In Hannah Sage Murphy’s Everything Special, everything means everything. Everything is information and feelings and memories as well as materials and forms. A quilt made of shiny silver Faraday Fabric, the same material used by military and forensics investigators as well as preppers to block wireless signals, is slung humbly over a wooden quilt rack. Why do we organize, document, collect, archive? Are we praying?

Humans are a spiritually oriented species, though we find creative ways to detract from this all the time. We turn to science when we are ashamed of being fallible, because we want to survive, and this impulse turns us each into an artist in our own right. An artist crafts a science of the spirit. In Revelations of Divine Love, medieval anchoress Julian of Norwich writes:

“...He shewed me a little thing, the quantity of an hazel-nut…and it was as round as a ball. I looked thereupon…and thought: What may this be? And it was answered generally thus: It is all that is made. I marvelled how it might last, for methought it might suddenly have fallen to naught for little[ness]. And I was answered in my understanding: It lasteth, and ever shall [last] for that God loveth it. And so All-thing hath the Being by the love of God.”

You can pick up a hazelnut, or almost anything, and be absolutely clobbered over the head with the impressiveness of gods creation. It’s no wonder we don’t fall down to the floor each day. As it happens, we don’t fall down – instead we look up at the night sky and think I have to know this too.

Last October, the European Space Agency’s CHaracterizing ExOPlanet Satellites (CHEOPS) Mission discovered the shiniest exoplanet in our solar system, Planet LTT9779 b, making it the largest “mirror” in the universe. Planet LTT9779 b is encased in metallic clouds – protected by the chaos of it’s own atmosphere, a chaos that takes the form of an extremely reflective planet. It contains so much everything that the planet isn’t blown away by the power of its host star, it gets to stay. It’s so reflective of its truth that it protects itself, and it uses all the information and material available to preserve itself for the future.

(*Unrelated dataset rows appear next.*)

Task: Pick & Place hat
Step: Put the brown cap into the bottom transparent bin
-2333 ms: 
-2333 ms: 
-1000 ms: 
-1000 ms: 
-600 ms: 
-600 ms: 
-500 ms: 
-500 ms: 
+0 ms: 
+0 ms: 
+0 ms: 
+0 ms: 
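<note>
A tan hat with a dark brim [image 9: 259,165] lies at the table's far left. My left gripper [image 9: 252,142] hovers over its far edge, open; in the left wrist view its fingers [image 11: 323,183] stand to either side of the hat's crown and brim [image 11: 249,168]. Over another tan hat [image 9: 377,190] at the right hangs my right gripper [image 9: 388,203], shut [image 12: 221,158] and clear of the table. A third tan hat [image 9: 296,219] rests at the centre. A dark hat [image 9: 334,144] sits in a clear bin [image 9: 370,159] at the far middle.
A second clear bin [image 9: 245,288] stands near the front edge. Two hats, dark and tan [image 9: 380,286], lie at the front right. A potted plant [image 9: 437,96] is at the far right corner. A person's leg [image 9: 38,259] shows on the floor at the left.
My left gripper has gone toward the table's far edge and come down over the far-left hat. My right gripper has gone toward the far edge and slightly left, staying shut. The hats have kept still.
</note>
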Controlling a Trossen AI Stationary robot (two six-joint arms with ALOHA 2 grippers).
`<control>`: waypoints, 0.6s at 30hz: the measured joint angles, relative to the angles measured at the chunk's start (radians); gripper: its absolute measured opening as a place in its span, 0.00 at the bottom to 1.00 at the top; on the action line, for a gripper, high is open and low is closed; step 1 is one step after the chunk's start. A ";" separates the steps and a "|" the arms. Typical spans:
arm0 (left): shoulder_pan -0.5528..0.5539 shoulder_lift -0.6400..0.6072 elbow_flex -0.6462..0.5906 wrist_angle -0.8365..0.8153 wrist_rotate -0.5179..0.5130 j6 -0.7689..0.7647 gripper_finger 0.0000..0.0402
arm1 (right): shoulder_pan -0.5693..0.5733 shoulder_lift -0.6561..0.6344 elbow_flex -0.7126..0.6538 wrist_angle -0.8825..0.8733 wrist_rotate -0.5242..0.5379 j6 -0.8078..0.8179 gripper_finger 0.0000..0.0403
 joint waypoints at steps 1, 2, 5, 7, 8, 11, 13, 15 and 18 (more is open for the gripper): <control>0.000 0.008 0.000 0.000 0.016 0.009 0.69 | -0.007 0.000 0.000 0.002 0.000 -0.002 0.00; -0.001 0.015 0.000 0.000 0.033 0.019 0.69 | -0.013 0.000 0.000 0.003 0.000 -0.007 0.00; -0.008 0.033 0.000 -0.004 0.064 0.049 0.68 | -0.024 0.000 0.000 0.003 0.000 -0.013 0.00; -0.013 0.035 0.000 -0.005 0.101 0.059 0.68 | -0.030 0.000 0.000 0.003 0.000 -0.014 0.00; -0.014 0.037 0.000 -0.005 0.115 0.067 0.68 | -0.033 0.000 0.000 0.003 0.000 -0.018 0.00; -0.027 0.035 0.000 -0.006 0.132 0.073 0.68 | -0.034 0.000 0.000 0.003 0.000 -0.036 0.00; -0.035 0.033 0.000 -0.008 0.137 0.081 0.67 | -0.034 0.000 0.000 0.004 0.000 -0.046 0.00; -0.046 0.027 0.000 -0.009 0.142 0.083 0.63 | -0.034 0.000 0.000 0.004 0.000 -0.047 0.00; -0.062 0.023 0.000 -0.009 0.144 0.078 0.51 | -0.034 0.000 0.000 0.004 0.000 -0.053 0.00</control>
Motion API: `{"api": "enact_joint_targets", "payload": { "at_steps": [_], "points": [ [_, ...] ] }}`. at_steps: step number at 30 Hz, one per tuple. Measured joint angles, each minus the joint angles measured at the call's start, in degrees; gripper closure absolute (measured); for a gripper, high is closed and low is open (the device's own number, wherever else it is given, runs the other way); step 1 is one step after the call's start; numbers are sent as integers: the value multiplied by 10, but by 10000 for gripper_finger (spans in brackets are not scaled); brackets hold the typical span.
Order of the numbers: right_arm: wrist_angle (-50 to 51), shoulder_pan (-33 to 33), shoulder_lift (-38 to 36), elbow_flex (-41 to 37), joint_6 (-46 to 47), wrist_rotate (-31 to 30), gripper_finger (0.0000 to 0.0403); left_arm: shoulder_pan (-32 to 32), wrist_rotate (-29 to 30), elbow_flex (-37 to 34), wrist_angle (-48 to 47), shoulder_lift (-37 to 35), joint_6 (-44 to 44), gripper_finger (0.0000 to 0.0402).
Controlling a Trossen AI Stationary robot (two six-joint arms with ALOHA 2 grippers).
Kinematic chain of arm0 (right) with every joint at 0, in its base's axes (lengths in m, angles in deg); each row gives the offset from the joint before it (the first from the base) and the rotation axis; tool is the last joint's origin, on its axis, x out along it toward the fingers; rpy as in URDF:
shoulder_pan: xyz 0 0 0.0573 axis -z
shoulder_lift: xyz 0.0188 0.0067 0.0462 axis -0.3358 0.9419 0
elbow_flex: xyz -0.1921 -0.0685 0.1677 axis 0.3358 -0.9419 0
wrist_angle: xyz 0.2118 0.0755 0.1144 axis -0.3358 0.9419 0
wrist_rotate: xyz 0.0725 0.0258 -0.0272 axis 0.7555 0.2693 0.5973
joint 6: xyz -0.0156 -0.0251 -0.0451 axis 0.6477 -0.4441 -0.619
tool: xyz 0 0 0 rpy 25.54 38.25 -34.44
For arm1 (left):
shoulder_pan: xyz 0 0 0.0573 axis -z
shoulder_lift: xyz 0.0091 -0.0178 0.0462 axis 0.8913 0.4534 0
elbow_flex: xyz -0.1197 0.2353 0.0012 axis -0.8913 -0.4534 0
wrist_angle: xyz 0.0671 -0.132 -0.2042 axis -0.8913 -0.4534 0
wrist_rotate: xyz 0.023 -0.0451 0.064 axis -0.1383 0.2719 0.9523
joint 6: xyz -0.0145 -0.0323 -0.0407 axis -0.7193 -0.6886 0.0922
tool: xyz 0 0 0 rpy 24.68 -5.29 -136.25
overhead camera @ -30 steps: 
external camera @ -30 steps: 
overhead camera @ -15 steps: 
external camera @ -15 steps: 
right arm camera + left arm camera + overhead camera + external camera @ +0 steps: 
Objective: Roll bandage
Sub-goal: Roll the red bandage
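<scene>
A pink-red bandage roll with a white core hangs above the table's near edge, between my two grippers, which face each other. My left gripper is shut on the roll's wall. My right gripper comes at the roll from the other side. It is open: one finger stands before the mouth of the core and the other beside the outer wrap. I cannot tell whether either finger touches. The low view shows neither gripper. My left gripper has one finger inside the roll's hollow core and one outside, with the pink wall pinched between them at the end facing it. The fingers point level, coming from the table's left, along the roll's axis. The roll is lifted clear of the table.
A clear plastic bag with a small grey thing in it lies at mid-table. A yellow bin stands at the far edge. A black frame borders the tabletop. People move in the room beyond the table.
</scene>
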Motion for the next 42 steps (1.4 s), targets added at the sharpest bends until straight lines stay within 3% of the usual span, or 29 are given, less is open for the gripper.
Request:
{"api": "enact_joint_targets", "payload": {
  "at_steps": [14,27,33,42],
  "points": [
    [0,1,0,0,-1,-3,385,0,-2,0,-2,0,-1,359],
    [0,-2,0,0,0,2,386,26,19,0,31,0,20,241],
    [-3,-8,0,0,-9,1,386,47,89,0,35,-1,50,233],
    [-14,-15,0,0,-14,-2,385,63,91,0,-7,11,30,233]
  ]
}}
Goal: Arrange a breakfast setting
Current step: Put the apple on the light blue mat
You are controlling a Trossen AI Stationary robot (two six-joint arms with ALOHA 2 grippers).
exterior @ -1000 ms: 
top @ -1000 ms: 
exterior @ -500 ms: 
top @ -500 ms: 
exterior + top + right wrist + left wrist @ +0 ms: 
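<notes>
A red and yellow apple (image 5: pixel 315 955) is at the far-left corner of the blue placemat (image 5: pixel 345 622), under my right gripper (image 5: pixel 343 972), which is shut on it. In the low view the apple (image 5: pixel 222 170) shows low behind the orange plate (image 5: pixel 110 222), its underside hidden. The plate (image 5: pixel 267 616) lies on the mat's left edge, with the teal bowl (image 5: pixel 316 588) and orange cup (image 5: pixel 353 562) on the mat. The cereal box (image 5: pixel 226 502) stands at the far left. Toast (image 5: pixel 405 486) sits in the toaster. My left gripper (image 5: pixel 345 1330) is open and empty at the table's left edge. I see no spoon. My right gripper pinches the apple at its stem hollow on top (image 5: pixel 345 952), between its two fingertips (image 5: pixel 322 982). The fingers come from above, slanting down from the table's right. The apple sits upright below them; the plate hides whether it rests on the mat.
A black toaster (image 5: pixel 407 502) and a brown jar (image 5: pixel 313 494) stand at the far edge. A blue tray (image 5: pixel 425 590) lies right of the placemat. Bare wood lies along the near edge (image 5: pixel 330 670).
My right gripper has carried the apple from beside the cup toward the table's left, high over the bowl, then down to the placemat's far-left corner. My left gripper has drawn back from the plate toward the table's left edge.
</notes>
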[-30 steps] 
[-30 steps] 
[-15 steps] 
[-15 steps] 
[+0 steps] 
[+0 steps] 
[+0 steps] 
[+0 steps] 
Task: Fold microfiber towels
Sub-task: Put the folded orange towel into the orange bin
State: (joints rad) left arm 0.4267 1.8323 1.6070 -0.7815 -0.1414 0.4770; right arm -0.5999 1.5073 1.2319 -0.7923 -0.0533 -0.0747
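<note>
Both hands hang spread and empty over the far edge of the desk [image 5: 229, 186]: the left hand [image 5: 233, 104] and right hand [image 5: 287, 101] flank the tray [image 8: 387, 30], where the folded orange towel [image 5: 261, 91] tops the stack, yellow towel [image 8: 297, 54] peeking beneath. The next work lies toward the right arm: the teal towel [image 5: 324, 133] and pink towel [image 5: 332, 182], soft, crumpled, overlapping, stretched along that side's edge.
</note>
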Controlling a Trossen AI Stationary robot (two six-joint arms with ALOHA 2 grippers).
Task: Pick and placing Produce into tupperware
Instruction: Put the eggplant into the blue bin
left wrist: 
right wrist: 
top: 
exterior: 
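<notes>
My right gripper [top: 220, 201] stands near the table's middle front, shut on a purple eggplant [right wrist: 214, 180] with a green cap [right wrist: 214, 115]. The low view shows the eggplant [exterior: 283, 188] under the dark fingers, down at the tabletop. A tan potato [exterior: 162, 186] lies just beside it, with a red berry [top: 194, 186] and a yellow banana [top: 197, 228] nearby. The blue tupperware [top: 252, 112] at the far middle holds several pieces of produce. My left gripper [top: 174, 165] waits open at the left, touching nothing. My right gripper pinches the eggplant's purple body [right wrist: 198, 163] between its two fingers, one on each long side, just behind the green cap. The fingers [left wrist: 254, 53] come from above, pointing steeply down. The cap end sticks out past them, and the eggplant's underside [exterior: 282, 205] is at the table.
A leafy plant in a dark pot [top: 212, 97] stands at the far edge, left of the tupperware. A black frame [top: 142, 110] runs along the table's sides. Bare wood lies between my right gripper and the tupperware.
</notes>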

Hannah’s Symphony LTT9779 b, composed of ten feet of Shaker-style peg rails foiled in segments with silver paint, reflects the Planet LTT9779 b’s own simple yet ingenious way of organizing itself. On one peg, a vertical trail of keyrings, chains and clips collected over years. On another, a clear vinyl purse contains a painting with the word lessons. The United Society of Believers in Christ’s Second Appearing, commonly known as the Shakers, also believed that the end was near. In their attempt to create a communal heaven on earth, they developed a unique style of furniture and crafts based around the values of honesty, utility, and simplicity. Shaker homes routinely feature peg rails wrapped around the perimeter of a room, with modular furniture built to be hung. Shaker pegs demonstrate the aspiration for order and harmony, even in the midst of world-shaking chaos. Everything will find its place.

As Hannah arranges these forms, tending to the land of her consciousness, her unique craft and utilitarian oriented expressions come together like an archive of affects, akin to the Svalbard Global Seed Vault, in which copies of over 1,214,827 seed samples from almost every country in the world are safeguarded as a protective measure against extinction. If affect is a metric of connection between the physical and imagined world – then the affected body prepares to respond. The wooden boxes used to store glass tubes of seeds wrapped in aluminum bear a striking resemblance to Hannah’s sculptures. If silver is the color of the future, and wood the material of the past, these forms hint that the beginning and the end might be collapsing.

“Imagine a burning world, close to its star, with heavy clouds of metals floating aloft, raining down titanium droplets,” says a CHEOPS astronomer. Just imagine. I cannot. But I can imagine holding a hazelnut in my hands, its roundness, it’s incomprehensibility, my amazement. The hazelnut and the spaceship find restitution here. I can hang my keys on a hook each day, and remember where to find them when I wake up.